* **DATASET CONTENT**
·····
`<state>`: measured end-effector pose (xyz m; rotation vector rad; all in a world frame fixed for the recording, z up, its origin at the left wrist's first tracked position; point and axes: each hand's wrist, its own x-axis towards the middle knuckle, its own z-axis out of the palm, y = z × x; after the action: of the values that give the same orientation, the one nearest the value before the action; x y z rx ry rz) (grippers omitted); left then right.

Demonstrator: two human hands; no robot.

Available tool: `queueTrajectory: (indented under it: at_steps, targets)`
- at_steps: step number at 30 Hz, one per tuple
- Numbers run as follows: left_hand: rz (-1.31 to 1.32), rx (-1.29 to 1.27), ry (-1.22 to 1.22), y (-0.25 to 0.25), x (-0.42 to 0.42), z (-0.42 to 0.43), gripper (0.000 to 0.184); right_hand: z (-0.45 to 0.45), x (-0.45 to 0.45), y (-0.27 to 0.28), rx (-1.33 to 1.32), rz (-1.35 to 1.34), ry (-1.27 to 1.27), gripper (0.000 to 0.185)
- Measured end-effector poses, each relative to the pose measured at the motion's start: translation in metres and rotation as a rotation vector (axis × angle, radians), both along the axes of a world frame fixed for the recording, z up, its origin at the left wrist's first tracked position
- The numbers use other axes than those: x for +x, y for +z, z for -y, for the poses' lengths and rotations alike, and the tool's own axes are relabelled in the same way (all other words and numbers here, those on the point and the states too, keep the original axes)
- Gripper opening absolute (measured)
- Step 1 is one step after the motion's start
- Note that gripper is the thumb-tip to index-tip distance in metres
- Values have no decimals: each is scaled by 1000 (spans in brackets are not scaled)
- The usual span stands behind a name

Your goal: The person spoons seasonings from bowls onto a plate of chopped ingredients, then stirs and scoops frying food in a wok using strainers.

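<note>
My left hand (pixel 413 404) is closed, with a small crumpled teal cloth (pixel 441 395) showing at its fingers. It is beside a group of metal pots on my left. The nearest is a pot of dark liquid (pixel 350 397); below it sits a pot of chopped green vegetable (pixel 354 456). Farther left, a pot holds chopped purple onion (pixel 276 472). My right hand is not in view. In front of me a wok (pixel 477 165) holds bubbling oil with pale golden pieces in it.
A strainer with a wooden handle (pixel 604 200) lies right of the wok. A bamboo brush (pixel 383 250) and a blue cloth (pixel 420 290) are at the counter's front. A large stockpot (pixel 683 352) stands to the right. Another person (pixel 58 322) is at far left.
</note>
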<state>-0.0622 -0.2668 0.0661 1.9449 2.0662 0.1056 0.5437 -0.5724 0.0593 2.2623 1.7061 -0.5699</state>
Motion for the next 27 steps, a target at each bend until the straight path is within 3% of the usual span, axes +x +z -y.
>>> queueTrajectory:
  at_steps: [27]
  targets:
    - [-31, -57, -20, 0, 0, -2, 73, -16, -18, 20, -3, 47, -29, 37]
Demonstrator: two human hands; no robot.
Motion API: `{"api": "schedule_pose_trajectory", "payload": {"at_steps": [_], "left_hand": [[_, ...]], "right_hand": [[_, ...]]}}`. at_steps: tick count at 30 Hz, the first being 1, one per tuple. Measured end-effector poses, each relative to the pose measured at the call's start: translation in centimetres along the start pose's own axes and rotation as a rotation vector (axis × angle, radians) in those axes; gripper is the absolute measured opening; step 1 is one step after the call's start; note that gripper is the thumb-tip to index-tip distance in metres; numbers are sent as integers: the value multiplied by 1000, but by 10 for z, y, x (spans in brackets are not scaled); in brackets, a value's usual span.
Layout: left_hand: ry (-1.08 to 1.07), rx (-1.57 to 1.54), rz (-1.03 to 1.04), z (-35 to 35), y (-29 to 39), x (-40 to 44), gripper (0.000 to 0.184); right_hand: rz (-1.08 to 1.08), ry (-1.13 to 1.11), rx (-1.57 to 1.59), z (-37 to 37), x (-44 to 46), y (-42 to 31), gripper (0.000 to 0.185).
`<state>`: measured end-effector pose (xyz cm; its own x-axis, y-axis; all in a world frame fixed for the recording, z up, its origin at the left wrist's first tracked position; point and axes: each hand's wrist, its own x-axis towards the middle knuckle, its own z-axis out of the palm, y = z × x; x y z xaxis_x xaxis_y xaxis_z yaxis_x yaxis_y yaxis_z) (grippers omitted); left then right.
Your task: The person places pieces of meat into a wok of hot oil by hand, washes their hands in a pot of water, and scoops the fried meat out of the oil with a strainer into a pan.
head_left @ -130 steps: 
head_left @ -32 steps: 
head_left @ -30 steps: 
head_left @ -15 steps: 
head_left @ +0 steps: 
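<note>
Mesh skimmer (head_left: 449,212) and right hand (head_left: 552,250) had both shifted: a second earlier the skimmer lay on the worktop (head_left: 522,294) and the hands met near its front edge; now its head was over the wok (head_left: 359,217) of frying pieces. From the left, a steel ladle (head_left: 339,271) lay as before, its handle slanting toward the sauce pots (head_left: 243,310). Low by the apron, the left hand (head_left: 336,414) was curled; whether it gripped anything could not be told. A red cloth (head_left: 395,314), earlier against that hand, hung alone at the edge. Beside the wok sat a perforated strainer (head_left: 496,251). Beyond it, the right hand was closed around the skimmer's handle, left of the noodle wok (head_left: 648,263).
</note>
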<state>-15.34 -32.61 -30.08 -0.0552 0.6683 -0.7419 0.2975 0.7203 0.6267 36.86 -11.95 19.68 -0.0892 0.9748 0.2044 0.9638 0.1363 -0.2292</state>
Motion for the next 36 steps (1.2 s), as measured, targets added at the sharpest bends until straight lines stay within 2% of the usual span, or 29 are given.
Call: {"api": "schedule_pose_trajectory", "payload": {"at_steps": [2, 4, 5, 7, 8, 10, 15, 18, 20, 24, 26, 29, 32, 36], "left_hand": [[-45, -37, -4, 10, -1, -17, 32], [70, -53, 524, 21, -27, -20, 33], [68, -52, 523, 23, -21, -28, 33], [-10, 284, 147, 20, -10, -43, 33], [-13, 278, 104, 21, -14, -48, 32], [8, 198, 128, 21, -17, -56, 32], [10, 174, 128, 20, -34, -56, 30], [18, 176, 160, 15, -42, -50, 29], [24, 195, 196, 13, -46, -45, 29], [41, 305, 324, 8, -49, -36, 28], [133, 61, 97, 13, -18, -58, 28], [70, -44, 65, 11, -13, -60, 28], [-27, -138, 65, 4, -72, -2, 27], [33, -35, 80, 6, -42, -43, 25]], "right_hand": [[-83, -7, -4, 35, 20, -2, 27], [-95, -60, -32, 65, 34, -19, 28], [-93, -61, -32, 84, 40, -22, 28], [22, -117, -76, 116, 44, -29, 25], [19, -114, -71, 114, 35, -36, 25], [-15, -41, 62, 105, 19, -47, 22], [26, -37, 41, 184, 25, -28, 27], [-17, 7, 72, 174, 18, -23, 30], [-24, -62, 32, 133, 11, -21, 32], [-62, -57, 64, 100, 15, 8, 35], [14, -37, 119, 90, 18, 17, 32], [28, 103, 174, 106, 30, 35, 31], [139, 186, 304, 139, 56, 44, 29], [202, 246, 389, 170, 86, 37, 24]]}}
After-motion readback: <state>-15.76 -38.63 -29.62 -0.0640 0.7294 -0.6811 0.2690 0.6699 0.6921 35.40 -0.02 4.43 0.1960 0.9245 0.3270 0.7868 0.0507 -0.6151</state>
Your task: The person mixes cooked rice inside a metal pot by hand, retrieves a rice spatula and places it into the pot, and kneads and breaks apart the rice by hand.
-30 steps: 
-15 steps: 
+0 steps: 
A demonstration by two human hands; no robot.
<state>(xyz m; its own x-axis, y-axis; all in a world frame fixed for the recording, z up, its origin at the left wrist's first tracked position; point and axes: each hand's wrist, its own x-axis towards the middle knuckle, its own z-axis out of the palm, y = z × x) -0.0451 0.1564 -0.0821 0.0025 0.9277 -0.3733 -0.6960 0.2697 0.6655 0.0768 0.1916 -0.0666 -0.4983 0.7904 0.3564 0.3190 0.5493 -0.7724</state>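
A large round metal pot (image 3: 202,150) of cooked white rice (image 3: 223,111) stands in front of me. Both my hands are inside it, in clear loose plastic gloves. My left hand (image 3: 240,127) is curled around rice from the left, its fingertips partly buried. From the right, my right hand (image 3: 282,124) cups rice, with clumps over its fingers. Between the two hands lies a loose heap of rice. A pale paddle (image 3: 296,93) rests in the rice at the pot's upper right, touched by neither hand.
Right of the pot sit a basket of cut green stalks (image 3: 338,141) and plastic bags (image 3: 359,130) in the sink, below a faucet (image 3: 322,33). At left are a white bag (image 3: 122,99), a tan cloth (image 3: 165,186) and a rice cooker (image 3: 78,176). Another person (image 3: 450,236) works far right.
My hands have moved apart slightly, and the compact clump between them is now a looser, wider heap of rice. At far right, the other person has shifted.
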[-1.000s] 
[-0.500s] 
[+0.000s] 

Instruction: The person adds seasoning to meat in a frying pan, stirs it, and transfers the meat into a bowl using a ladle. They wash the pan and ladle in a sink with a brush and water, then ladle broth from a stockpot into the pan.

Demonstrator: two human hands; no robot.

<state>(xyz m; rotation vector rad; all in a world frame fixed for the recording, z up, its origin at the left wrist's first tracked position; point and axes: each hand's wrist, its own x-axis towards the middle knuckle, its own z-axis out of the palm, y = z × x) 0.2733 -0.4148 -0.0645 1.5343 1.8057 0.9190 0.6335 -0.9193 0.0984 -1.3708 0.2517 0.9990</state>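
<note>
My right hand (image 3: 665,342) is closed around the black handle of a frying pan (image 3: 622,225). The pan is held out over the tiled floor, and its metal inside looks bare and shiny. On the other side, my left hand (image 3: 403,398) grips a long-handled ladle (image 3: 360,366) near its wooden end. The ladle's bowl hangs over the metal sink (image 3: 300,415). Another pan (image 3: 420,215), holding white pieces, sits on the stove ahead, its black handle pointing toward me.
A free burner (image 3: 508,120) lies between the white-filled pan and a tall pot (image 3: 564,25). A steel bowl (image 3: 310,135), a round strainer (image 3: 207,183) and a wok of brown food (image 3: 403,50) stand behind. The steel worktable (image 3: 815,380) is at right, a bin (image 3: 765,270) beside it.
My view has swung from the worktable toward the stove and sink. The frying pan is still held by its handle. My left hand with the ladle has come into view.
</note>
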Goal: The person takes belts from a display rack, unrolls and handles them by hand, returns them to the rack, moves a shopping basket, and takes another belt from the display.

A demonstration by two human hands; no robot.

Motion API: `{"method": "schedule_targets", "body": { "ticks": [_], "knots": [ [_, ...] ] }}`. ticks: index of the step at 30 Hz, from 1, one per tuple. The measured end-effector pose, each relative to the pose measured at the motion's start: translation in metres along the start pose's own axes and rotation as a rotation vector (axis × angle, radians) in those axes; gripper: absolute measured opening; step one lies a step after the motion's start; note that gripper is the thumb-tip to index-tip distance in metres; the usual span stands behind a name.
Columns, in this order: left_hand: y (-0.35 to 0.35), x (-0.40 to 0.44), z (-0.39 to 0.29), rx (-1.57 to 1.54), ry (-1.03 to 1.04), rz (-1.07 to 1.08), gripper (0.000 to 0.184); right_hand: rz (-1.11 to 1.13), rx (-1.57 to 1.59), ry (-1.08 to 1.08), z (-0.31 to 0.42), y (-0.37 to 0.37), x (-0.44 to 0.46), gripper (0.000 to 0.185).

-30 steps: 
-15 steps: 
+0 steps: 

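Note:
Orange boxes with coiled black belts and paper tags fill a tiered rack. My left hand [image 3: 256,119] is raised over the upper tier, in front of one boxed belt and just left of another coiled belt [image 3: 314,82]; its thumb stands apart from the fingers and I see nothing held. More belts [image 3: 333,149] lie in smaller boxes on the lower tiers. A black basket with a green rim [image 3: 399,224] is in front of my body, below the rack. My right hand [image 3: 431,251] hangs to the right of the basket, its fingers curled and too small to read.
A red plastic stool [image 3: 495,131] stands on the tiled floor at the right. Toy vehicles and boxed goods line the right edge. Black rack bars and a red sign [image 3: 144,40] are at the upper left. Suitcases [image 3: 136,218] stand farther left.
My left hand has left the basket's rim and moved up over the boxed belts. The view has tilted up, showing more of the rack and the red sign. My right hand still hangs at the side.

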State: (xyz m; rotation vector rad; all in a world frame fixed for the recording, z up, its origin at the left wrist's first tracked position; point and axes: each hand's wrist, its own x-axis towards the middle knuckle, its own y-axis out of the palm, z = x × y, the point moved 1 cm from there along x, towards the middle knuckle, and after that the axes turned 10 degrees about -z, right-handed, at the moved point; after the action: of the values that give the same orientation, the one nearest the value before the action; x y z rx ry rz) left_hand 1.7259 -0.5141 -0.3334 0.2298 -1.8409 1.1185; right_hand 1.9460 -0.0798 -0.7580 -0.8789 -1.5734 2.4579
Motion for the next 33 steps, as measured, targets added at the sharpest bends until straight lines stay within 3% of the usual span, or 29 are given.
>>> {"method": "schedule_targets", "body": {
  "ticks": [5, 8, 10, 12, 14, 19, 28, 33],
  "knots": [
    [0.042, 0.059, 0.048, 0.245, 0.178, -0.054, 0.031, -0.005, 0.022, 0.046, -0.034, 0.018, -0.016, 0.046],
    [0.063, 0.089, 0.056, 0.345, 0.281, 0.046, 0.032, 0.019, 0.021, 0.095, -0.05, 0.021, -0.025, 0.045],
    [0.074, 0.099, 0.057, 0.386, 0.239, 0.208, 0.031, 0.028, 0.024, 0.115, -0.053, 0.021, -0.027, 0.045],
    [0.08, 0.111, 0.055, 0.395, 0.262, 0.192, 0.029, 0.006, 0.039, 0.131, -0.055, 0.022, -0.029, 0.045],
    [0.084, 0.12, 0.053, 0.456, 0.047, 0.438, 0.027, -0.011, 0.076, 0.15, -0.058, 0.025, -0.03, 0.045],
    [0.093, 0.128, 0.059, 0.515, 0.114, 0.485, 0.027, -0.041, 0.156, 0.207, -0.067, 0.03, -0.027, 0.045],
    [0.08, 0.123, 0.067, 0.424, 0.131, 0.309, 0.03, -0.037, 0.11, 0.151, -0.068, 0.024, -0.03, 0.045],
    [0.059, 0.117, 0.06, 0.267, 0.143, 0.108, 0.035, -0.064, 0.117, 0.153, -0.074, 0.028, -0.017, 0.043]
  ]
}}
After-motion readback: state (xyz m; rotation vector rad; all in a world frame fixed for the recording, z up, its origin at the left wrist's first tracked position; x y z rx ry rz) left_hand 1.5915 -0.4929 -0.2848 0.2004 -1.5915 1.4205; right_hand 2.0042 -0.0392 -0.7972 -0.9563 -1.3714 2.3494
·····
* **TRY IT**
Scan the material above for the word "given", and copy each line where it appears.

* **YOUR SOLUTION**
Motion for the next 36 steps (1.2 s), as measured, targets added at the sharpest bends until straight lines stay within 2% of the usual span, or 29 are given.
Motion for the next 33 steps, as measured, targets added at the sharpest bends until straight lines stay within 3% of the usual span, or 29 are given.

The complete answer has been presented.